Former grand prix boss Eddie Jordan fuelled speculation about the move in an interview with the Mail on Sunday, as he suggested that Ineos and its CEO was about to launch a £700 million buyout of the Mercedes F1 team.
Jordan said: “The ownership of the team is going to be taken over by Sir Jim Ratcliffe and Ineos.
“The Ineos name is already on the side of the car anyway and they have this technological partnership, so this is a nice way out for Mercedes.
“The team will be called Ineos but it will still be run from the factory in Brackley and Mercedes will retain a 30 per cent share in it. It will not be known as Mercedes any more and Toto Wolff, the team principal, will no longer be in charge.”
Such a dramatic exit for Mercedes is understood to be unlikely however, with the German car manufacturer having been clear in recent months that it is fully committed to remaining in F1 as a works team for many years to come.

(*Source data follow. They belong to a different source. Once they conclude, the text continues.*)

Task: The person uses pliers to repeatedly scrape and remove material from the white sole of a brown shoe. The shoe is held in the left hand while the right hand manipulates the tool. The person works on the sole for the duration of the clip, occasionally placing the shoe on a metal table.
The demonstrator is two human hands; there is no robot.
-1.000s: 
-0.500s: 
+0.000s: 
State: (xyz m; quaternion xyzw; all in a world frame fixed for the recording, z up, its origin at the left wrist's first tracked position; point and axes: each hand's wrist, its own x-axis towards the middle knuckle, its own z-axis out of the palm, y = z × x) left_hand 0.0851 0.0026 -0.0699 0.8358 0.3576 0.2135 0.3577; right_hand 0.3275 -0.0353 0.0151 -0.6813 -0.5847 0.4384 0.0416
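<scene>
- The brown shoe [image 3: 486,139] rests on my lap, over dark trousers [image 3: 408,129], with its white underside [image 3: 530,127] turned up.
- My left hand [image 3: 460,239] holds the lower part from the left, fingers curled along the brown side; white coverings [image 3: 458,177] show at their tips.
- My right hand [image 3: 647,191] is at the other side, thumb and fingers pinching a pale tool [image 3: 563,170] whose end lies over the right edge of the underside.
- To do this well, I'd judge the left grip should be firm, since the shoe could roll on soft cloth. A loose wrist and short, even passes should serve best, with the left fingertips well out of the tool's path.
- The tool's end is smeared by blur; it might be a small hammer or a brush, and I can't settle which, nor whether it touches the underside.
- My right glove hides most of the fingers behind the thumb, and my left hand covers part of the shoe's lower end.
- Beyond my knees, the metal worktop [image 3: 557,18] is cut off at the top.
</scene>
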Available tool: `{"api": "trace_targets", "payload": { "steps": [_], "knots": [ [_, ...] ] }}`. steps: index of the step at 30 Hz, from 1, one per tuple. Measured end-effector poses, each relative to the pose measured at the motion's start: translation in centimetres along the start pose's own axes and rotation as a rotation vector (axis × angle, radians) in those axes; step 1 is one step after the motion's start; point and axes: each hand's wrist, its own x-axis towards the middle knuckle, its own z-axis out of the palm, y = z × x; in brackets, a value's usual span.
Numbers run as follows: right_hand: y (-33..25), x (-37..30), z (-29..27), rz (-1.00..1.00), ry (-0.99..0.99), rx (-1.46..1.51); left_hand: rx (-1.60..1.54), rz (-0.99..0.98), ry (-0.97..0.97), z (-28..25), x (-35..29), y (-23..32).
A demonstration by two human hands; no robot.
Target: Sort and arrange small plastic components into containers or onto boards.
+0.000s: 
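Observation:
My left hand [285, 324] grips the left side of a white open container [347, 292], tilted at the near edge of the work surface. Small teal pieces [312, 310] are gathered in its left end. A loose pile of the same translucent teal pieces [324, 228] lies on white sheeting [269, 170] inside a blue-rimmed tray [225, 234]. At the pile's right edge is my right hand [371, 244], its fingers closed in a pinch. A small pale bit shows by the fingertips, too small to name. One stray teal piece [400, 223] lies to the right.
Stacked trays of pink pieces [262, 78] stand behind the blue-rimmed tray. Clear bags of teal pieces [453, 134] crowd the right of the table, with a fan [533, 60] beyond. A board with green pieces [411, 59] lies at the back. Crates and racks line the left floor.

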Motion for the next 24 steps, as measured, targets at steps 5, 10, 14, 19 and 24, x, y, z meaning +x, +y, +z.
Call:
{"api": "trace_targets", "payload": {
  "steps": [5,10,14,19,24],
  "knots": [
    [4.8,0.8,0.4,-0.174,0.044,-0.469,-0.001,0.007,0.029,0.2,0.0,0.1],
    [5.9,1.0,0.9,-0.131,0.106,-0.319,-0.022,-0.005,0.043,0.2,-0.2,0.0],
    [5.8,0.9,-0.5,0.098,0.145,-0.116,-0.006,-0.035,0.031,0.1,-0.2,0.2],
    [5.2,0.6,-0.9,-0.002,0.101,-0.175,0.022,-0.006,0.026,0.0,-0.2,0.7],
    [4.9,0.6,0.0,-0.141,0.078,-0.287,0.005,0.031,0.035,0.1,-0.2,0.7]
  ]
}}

However, what cannot be ruled out is Ineos ramping up its involvement in the outfit by buying a shareholding on the back of it becoming a major sponsor and technical partner earlier this year.
Mercedes still has to decide what will happen to the 10 percent of shares that were owned by Niki Lauda, and it could be that Ineos steps in and purchases those to firm up its commitment.
Furthermore, it is not impossible that Mercedes (which owns 60 percent of the team) or Wolff (who owns 30 percent) could also sell some of their equity.
Mercedes has declined to elaborate on whether or not such a scenario could play out.
A spokesman said “We ask for your understanding that we don’t comment on rumour and speculation.”
Regarding Wolff’s future, the Austrian is expected to confirm soon that he is moving into a revised role with the outfit, as he wishes to change the scope of his responsibilities as team principal.
Last week, Wolff admitted that running the team for eight years had taken a lot out of him.
“I love this team and I get along with [Mercedes CEO] Ola Kallenius fantastically,” said Wolff. “I think this is my place.
“It is just that eight years in this team as a team principal are taking its toll, and this is something that I’m reflecting on.”
As well as being a valuable contributor to Mercedes’ sponsorship portfolio alongside title sponsor Petronas, Ineos is involved in a performance partnership with Mercedes which involves its Tour de France-winning cycling team and a new Applied Science division.